Governmental Immunity

Governmental Immunity.  Nothing in this Agreement/Waiver shall be construed to be a waiver, in whole or in part, of any right, privilege, or protection afforded the District or its directors, officers, employees, servants, agents, or authorized volunteers, pursuant to the Colorado Governmental Immunity Act, Section 24-10-101, et seq., C.R.S.

 


By signing this Assumption of Risk and Waiver of Liability, Release, Indemnification and Waiver of Liability (“Liability Waiver”) and in consideration for my ability to attend and utilize the TSMD, I,

the undersigned participant, family members, minor children, or permitted guests, consent and acknowledge that the provisions herein and agree to release and on behalf of myself, my heirs, representatives, executors, administrators, and assigns, HEREBY DO RELEASE A&B Pool Services, LLC and the Trailside Metropolitan District Nos. 1-6, their officers, directors, employees, volunteers, agents, representatives and insurers (“Releasees”) from any claims, causes of action, damages, demands, liabilities, losses, expenses, costs, and attorneys’ fees or demands of any nature whatsoever including, but in no way limited to, claims of negligence, which I, my heirs, representatives, executors, administrators and assigns may have, now or in the future, against A&B Pool Services, LLC and the Trailside Metropolitan District Nos. 1-6 on account of personal injury, property damage, death or accident of any kind, arising out of or in any way related to the use of the TSMD facilities/equipment or participation in TSMD programs whether that participation is supervised or unsupervised, however the injury or damage occurs, including, but not limited to the negligence of Releasees. I acknowledge and agree and voluntarily assume the risk that I may be exposed to infection which may result in personal injury, illness, temporary or permanent disability, and death to myself and possibly others. In consideration of my attendance at the TSMD, I, the undersigned participant, and my family, household members and permitted guests agree to abide by the Rules and Regulations of the District and use of the TSMD and agree to INDEMNIFY AND HOLD HARMLESS Releasees from any and all causes of action, claims, demands, losses, or costs of any nature whatsoever arising out of or in any way related to attendance at the TSMD. I hereby certify that I have full knowledge of the nature and extent of the risks inherent in my attendance at the TSMD and that I am voluntarily assuming said risks. I understand that I will be solely responsible for any loss or damage, including personal injury, property damage, or death, I sustain while attending the TSMD and that by signing this agreement I HEREBY RELEASE Releasees from all liability for such loss, damage, or death. I further certify that I am in good health and that I have no conditions or impairments which would preclude my safe attendance at the TSMD.

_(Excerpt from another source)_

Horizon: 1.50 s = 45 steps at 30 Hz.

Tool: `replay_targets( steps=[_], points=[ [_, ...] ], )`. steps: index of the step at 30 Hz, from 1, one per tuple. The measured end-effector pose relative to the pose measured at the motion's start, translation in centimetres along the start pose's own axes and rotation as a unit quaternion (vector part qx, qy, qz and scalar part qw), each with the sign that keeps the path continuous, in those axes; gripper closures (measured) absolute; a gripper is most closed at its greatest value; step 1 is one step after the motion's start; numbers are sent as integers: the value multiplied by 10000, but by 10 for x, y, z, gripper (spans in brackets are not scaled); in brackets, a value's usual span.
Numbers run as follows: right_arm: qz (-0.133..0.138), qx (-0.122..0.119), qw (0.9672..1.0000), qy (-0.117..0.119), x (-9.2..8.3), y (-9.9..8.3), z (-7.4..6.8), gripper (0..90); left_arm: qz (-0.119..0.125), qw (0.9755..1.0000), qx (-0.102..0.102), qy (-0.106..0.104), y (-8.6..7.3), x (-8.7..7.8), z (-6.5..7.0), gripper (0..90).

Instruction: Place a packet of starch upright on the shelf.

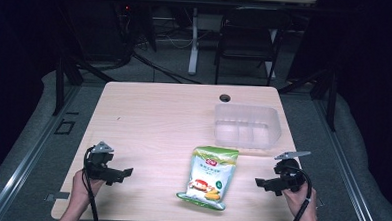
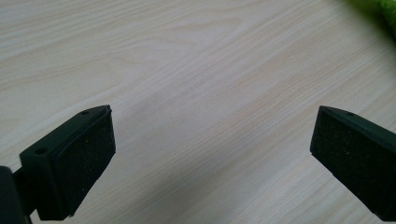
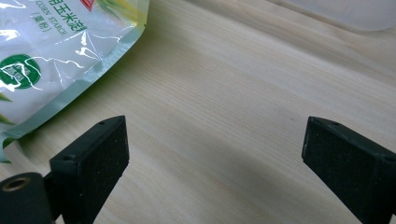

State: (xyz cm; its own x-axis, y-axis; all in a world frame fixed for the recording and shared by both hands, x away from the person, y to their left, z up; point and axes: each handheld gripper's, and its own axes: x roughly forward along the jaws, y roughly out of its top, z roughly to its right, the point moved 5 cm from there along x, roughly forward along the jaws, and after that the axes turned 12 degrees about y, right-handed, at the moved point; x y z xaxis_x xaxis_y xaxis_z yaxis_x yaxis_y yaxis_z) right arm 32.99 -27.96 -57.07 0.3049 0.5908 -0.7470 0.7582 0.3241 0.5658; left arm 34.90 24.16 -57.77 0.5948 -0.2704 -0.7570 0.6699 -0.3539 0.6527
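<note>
so far we have not touched anything: the green snack bag (image 1: 208, 177) lies flat on the table (image 1: 153, 118), near the front edge and a little right of the middle, and the clear plastic bin (image 1: 247, 124) stands empty farther back on the right. as we judge it, the work is to get the bag into that bin, and all of it is left to do.

our right gripper (image 1: 261, 183) hovers low at the near right, jaws spread wide with bare wood between them and nothing held. in the right gripper view the bag (image 3: 56, 51) sits off to the left beyond the jaw tips, close but apart from them, and the bin's rim (image 3: 345, 11) shows at the far edge.

our left gripper (image 1: 126, 173) waits at the near left, well apart from the bag, also wide open and empty; in the left gripper view just a green corner of the bag (image 2: 380, 9) peeks in at the far right.

the bag lies between the two grippers, nearer the right one.
</note>
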Motion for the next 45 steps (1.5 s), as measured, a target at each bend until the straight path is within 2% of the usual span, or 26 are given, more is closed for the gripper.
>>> replay_targets(
  steps=[6,19,25,26,32,39,43,44,45],
  points=[
    [51,36,9998,176,2,2,-5,67,-10,10000,2,-15,0,1,1,2],
    [-62,-99,9991,413,11,13,-19,67,3,10000,1,-15,0,1,1,2],
    [-27,-112,9984,545,15,20,-24,68,-29,10000,-1,-22,1,1,2,2],
    [-39,-126,9979,639,19,24,-28,72,-36,10000,20,-23,0,1,2,2],
    [-126,-213,9959,868,33,34,-38,88,-32,10000,10,0,0,2,1,2],
    [-213,-240,9945,994,48,49,-36,96,-43,10000,8,3,0,3,2,2],
    [-333,-232,9944,979,57,57,-31,114,-49,10000,13,-4,0,3,2,2],
    [-288,-203,9942,1012,61,60,-31,124,-55,10000,19,-3,0,3,2,2],
    [-375,-200,9943,980,63,62,-29,130,-50,10000,15,-2,0,3,2,2]
  ],
)
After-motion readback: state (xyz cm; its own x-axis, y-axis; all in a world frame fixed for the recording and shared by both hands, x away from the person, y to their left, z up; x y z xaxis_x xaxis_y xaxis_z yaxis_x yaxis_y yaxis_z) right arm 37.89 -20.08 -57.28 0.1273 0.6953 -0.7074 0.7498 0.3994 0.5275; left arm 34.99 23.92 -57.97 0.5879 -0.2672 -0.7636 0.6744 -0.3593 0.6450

I am therefore of lawful age and otherwise legally competent to sign this agreement. I further understand that the terms of this agreement are legally binding and certify that I am signing this agreement, after having carefully read it, of my own free will.

I voluntarily agree to assume all of the foregoing risks and accept sole responsibility for any injury to myself, my household, my minor children and permitted guests, including, but not limited to, personal injury, disability, death, illness, damage, loss, claim, liability, attorney fees, or expense, of any kind, that I may experience or incur in connection with my attendance at the TSMD and activities whether that participation is supervised or unsupervised, however the injury or damage occurs, including, but not limited to the negligence of Releasees (collectively, “Claims”).

Affirmation and Acknowledgement

There will be a strict policy that anyone not adhering to any rule or regulation will be banned from the pool for the duration of the season.